Plusieurs restaurateurs de Saguenay ont l’intention de se présenter au conseil municipal, lundi, pour poser des questions au sujet des camions de cuisine de rue.

La cuisine de rue fait des restaurateurs mécontents à La Baie

L’intention de Saguenay de permettre la présence des camions de cuisine de rue sur le territoire fait des mécontents. Plusieurs restaurateurs devraient être présents à la prochaine séance du conseil municipal, lundi.
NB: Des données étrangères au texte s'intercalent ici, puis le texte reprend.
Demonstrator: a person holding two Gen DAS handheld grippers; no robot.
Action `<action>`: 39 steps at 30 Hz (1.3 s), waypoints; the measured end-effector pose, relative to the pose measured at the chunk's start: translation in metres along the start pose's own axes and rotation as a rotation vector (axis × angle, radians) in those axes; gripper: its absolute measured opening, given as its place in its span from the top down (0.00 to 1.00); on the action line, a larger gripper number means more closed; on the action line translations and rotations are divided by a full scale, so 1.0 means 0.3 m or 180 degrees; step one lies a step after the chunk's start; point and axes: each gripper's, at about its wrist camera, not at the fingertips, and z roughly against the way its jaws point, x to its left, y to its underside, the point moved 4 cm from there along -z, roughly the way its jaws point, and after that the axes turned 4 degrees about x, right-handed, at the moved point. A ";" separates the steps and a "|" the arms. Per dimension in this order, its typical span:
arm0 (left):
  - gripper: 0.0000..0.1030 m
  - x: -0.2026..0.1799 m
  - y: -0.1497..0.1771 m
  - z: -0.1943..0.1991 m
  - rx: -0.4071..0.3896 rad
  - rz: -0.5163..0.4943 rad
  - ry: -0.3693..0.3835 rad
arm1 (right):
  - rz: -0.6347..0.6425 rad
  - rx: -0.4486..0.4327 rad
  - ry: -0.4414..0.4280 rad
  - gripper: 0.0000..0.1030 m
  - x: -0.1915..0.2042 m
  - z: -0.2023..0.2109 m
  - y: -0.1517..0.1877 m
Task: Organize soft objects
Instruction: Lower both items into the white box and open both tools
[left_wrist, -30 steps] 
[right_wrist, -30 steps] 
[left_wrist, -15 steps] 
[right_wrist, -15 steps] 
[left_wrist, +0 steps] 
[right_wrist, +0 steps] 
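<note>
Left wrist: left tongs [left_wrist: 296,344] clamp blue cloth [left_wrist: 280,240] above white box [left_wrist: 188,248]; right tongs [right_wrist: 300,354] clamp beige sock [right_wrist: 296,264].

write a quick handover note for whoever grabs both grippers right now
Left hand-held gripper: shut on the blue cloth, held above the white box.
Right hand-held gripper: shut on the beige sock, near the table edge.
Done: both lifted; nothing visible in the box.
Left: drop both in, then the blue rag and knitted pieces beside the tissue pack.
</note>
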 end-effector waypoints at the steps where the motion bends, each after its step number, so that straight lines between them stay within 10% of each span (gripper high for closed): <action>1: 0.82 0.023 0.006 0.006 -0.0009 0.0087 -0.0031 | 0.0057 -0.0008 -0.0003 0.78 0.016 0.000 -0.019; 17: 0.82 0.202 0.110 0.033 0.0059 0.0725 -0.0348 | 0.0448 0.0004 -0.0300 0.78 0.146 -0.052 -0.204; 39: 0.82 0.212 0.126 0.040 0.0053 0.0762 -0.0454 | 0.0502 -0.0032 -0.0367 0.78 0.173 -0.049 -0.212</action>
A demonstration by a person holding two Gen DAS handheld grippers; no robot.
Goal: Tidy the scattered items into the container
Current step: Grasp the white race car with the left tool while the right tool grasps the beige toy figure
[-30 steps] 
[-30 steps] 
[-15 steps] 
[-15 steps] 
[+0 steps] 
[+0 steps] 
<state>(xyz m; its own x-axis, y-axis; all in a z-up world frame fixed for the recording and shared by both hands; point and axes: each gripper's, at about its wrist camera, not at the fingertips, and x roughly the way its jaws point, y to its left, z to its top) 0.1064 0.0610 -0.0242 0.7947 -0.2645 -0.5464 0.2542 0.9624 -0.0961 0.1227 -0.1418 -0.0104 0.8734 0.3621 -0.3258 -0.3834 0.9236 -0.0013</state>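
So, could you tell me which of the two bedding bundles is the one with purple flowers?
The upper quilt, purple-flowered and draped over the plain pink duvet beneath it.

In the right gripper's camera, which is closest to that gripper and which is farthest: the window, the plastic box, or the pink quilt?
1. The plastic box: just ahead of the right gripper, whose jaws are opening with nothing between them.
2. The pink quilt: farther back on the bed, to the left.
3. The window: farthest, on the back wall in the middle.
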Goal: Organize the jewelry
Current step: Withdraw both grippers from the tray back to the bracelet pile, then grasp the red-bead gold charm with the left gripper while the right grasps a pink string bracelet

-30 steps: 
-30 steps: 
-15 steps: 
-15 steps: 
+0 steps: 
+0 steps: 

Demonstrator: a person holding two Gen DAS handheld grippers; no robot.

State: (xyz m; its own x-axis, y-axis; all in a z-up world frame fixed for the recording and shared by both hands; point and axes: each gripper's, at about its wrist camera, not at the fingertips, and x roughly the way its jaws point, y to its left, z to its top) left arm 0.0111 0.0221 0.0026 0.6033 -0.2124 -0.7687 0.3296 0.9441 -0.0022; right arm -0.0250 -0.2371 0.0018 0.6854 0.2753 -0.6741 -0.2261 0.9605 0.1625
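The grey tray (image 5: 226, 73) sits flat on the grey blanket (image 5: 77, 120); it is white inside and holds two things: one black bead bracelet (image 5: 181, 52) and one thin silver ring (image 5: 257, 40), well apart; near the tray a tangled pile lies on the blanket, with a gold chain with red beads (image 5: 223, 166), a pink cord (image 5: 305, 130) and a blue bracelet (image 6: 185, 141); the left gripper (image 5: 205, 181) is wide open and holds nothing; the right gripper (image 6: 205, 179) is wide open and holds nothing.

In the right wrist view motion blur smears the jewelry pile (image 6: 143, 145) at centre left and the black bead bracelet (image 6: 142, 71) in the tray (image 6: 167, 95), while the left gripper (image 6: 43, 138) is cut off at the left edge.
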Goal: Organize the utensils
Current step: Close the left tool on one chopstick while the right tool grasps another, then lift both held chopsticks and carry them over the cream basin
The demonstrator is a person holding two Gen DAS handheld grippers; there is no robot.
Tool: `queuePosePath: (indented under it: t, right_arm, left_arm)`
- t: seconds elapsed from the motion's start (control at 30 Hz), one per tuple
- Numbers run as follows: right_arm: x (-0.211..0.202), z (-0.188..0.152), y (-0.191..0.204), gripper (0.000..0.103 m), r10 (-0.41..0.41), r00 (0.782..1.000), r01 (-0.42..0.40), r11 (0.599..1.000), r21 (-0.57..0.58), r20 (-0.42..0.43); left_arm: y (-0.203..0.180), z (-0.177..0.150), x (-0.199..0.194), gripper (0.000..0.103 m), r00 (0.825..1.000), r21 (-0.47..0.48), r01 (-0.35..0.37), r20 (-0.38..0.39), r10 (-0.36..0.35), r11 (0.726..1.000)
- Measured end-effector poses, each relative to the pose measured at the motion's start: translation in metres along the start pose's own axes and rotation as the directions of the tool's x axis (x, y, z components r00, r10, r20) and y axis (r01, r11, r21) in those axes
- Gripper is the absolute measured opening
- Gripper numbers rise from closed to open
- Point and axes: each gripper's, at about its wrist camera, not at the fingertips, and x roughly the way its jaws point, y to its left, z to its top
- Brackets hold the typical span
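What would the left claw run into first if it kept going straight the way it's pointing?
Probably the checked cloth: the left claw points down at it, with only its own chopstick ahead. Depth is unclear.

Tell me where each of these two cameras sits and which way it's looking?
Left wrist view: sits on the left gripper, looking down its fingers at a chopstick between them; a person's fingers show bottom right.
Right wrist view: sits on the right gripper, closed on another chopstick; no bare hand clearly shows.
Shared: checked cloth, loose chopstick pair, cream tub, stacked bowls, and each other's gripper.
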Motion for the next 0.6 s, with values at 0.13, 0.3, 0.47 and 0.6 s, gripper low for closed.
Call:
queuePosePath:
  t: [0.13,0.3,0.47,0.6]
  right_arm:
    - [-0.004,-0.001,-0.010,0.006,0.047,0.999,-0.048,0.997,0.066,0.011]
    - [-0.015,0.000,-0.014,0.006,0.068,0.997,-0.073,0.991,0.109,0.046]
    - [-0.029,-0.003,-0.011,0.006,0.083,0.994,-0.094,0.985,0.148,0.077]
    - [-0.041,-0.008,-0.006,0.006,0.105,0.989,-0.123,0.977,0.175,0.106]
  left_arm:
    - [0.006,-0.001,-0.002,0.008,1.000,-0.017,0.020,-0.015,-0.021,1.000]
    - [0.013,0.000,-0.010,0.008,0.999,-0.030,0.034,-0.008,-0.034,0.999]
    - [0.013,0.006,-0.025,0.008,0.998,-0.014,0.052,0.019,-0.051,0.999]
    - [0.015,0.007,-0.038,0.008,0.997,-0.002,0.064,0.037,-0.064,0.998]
Parmi eux, Myriam Bouchard et Michel Lavoie, propriétaires du Pavillon noir, de L’Orphée et du Magasin général, à La Baie, tentent de mobiliser les restaurateurs afin qu’ils fassent connaître leur opposition au projet de règlement qui risque de nuire grandement à leurs commerces.

En entrevue, Mme Bouchard affirme que les restaurateurs, comme de nombreux contribuables de Saguenay, viennent de connaître une hausse importante de leur compte de taxes foncières et voilà que la Ville va permettre que les camions de cuisine de rue puissent s’installer devant leur commerce, moyennant des frais de 50 $ ou 100 $ par jour, s’il s’agit d’entreprises locales. « Nos commerces sont présents face à l’Agora où il y a déjà peu de place de stationnement. Il est évident qu’on va subir une perte du chiffre d’affaires », déclare Mme Bouchard.

Les changements que souhaite apporter Saguenay sont d’autant plus inacceptables, selon elle, qu’aucune consultation n’a été effectuée auprès des restaurateurs.

Son associé en affaires, Michel Lavoie, se montre encore plus virulent et affiche son complet désaccord lorsqu’il affirme qu’il refuse « de se faire exploiter » par des gens de l’extérieur. « On a investi beaucoup d’argent dans nos commerces qui roulent à plein régime seulement une partie de l’année. On paye des employés, des taxes foncières, des permis de toutes sortes. On fait face au commerce électronique. Si à chaque activité, il y a des camions-cuisines, on est aussi bien de fermer nos portes. »

M. Lavoie ajoute que si c’est la volonté de la Ville de fermer les commerces existants, qu’elle le dise afin de les fermer une fois pour toutes.

M. Lavoie reproche également à la Ville l’expérience-pilote de camions-cuisines menée sur la rue Racine, à Chicoutimi, depuis 2015. Selon lui, personne n’a entendu parler des résultats qui auraient pu servir de base à une consultation auprès de l’ensemble des restaurateurs.